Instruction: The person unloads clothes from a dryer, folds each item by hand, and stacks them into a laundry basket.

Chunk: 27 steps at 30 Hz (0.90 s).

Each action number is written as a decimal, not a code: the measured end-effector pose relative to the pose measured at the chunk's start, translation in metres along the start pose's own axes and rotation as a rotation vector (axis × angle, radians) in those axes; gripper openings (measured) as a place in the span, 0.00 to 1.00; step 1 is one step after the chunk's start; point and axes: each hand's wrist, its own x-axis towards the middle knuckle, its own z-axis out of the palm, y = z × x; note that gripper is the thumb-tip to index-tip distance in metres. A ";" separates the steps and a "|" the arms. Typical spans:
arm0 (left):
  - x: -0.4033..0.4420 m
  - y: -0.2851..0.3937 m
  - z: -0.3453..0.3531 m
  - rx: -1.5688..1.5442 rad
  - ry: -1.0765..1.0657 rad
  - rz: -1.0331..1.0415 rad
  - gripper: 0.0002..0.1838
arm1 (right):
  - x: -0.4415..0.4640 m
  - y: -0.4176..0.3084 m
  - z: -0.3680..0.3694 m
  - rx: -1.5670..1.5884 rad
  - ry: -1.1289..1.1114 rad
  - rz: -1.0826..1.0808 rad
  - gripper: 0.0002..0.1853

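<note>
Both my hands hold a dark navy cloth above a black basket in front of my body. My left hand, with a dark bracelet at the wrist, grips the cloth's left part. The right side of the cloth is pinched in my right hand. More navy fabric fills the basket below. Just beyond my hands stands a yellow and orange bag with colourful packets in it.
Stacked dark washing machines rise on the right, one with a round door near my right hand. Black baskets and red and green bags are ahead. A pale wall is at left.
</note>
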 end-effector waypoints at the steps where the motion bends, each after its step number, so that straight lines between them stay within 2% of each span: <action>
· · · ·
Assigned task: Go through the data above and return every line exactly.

Answer area:
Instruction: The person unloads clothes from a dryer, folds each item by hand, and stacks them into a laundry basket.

Chunk: 27 steps at 30 Hz (0.90 s).

Each action number is written as a decimal, not a code: the measured end-effector pose relative to the pose measured at the chunk's start, translation in metres along the start pose's own axes and rotation as a rotation vector (axis × angle, radians) in those axes; gripper openings (measured) as a place in the span, 0.00 to 1.00; step 1 is one step after the chunk's start; point and axes: each hand's wrist, its own x-axis towards the middle knuckle, its own z-axis out of the palm, y = z × x; note that gripper is the thumb-tip to index-tip distance in metres. A ";" separates the steps and a "|" the arms. Typical spans:
arm0 (left):
  - x: -0.4033..0.4420 m
  - y: -0.2851..0.3937 m
  - z: -0.3453..0.3531 m
  - rx: -1.5688..1.5442 rad
  - ry: -1.0765..1.0657 rad
  - rz: -1.0331..1.0415 rad
  - gripper: 0.0002..0.1838
arm1 (right):
  - x: -0.4415..0.4640 m
  - y: -0.4176..0.3084 m
  - z: -0.3680..0.3694 m
  - rx: -1.5670..1.5884 rad
  - ry: -1.1289..1.1114 rad
  - rz: -1.0826..1.0808 rad
  - gripper: 0.0002..0.1853

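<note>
Both my hands hold a dark navy cloth above a black basket in front of my body. My left hand, with a dark bracelet at the wrist, grips the cloth's left part. The right side of the cloth is pinched in my right hand. More navy fabric fills the basket below. Just beyond my hands stands a yellow and orange bag with colourful packets in it.
Stacked dark washing machines rise on the right, one with a round door near my right hand. Black baskets and red and green bags are ahead. A pale wall is at left.
</note>
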 end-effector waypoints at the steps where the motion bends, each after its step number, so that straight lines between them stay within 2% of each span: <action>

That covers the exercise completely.